Aquellos interrogantes del comienzo frente a un puñado de bicicletas olvidadas, respecto de cuál es la verdadera justicia, dónde está puesto su sentido, cuál es el camino a seguir, e incluso cuál es y será la responsabilidad de las jóvenes generaciones, trascienden el recorrido para abordar un final que enmudece, silencia, golpea pero en lo más alto.
En el medio de todo el trabajo, un orden semiológico va construyendo desde el mensaje una serie de lugares, instancias reconocibles: la niñez, los vínculos, la educación, la construcción de un pensamiento aciago respecto de la necesidad de justicia tan instalado en una generación, las muertes impunes, el dolor, la tortura y la esperanza están allí, como en un viaje al que es imprescindible sumarse, porque lo que se ve es, en cierta forma, el preanuncio de lo que vendrá.
Pero si hay algo por lo cual esta puesta pone distancia de otras que abrevan en la misma temática, es porque en ningún momento, más allá de la impronta política y de los recursos que utiliza para su abordaje, se aleja del teatro: La huella de los pájaros es una obra de arte concebida desde la experimentación y arriesgándolo todo.

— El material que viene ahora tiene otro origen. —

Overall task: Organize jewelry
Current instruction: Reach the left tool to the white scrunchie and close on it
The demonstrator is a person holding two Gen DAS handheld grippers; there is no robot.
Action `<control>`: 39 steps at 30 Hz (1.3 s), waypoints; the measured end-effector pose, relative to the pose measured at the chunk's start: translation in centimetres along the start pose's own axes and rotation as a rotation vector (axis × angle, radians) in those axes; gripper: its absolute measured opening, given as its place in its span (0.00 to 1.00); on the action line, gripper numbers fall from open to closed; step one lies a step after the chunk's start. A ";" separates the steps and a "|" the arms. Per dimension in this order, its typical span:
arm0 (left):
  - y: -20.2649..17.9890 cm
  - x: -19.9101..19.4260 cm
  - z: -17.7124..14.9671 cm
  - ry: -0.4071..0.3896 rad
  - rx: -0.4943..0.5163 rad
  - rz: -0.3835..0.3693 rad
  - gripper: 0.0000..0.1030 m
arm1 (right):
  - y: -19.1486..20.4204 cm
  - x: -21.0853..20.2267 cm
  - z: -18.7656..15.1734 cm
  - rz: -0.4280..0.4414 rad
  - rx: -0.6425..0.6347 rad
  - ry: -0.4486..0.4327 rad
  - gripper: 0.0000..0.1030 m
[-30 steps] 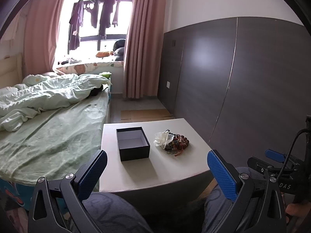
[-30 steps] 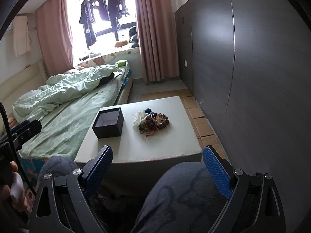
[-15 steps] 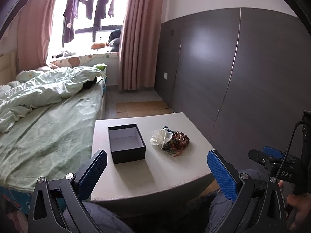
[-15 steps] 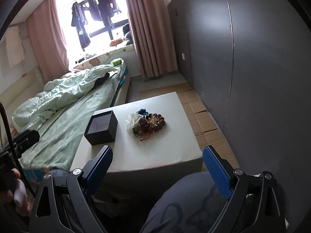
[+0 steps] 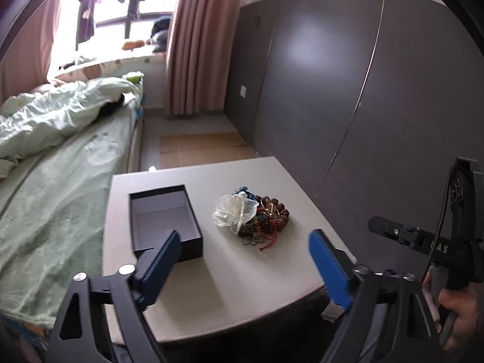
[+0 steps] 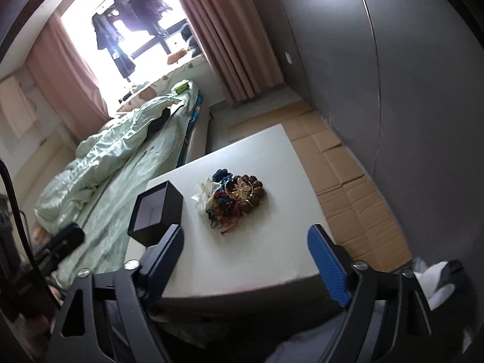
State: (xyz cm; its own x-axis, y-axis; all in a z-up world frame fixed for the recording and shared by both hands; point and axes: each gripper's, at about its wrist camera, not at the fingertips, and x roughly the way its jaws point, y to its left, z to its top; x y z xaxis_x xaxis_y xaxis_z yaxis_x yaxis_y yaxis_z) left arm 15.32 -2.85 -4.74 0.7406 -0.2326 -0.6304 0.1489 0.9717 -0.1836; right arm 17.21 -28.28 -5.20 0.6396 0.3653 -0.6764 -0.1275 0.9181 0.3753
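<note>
From the left wrist camera, we've got our left gripper (image 5: 245, 260) hanging over the near edge of the table (image 5: 242, 290), fingers spread wide and holding nothing. That makes sense to us: nothing's been picked yet, so open jaws are what we'd want for going in. The box (image 5: 165, 217) sits on the left half of the table with its lid off and its mouth facing up, which looks like the obvious spot for things to end up. It's dark, stiff-looking, with sharp corners and a pale matte lining. Just beside it but not touching, the jewelry pile (image 5: 252, 216) is heaped toward the middle: a see-through, glassy flower-shaped piece, round brown beads, something blue and knobbly at the back, a thin red cord trailing out front. All tangled, so we'd guess one piece will drag others along. The table top is smooth and off-white with a stitched edge.

From the right wrist camera, tilted a fair bit, our right gripper (image 6: 246, 260) is also spread open and empty, near the table's front edge. The pile (image 6: 233, 199) lies ahead between the fingers' lines, with a gold flower-like bit on the beads. The box (image 6: 157, 211) is left of it, its near corner behind the left finger.
</note>
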 end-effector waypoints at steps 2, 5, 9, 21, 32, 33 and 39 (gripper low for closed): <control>0.2 1.4 0.4 0.021 -0.003 -0.016 0.77 | -0.7 1.6 0.8 0.018 0.032 0.018 0.76; 0.3 3.5 1.2 0.052 -0.003 -0.029 0.73 | -1.4 3.4 1.7 0.040 0.061 0.036 0.68; 0.4 6.5 2.2 0.102 0.002 -0.048 0.70 | -2.4 6.2 3.0 0.071 0.111 0.072 0.63; 1.9 16.2 3.7 0.268 -0.030 -0.085 0.57 | -3.6 13.1 5.4 0.119 0.174 0.190 0.61; 2.5 21.1 2.6 0.352 -0.054 -0.088 0.09 | -4.2 19.2 6.7 0.081 0.189 0.321 0.46; 2.6 21.2 2.7 0.350 -0.057 -0.090 0.05 | -4.2 19.6 6.7 0.071 0.182 0.333 0.46; 2.9 19.6 4.0 0.271 -0.071 -0.097 0.01 | -3.3 21.4 6.8 0.060 0.142 0.374 0.46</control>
State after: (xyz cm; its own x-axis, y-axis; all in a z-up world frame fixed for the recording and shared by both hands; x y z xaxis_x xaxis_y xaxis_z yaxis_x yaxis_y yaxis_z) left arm 32.87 -4.42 -14.63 0.5218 -0.3366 -0.7838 0.1570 0.9411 -0.2996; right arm 36.50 -24.58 -16.59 0.3112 0.4719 -0.8249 -0.0335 0.8729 0.4868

Lo confirman no sólo las buenas actuaciones (algunas, verdaderamente conmovedoras), sino también los pasajes en los que el público es interpelado (no agredido), cuestionado. Sucede que los fantasmas están allí, regresan, respiran, preguntan. Uno con una foto sepia muestra el último lugar habitado; otra junta zapatos para develar en ellos el pasado de quién los usó; una maestra tomará asistencia pero nadie dirá “presente”. Todos escapan de un holocausto, están llenos de polvo, por momentos caminan en la oscuridad tan temida. Un enorme friso hecho con partes de todo en el fondo de la escena (“un amasijo hecho de cuerdas y tendones, un revoltijo de carne con madera”) es el gran escaparate, un precario mástil puede servir para izar la bandera (de luto, hecha trizas) o para disparar en la cabeza; las manos sirven para amasar la masa que amasa una madre que verá cómo su hija crece sola, sin su padre, pero la otra masa también es protagonista: el espectáculo, por momentos, se vuelve una performance, una instalación armada con los despojos de un pasado no resuelto del que, obviamente, cualquier espectador también forma parte, del mismo modo que Matrina Nolvidano, Nina Speranza, Nino Nostalgio, Zepio Buscante, Griso Impuneti, Terruña Testiga y Aurora Veletta, los simbólicos nombres de los personajes.
Así, las bicicletas que en un comienzo están “deshabitadas”, vuelven a ser conducidas por ángeles, por aquellos que las dejaron perdidas, olvidadas en los muros, y que vuelven por justicia. Son esas mismas que con inteligencia retrató el artista plástico Fernando Traverso con sus enigmáticos graffitis para homenajear a los 350 desaparecidos que hubo en Rosario; son esos mismos ángeles que esperaron la llegada del ¿último?, Claudio Pocho Lepratti, asesinado en 2001 por la policía, acaso el signo más fuerte de que muchos de aquellos enemigos hoy también habitan otros cuerpos, que el pensamiento atroz también se ha multiplicado, que todavía queda mucho por hacer y decir.
La responsabilidad de los artistas es, entre otras, la de dar cuenta de los acontecimientos que marcan su tiempo. Callaci y su equipo así lo entendieron y se lo regalan al público a través de un espectáculo conmovedor.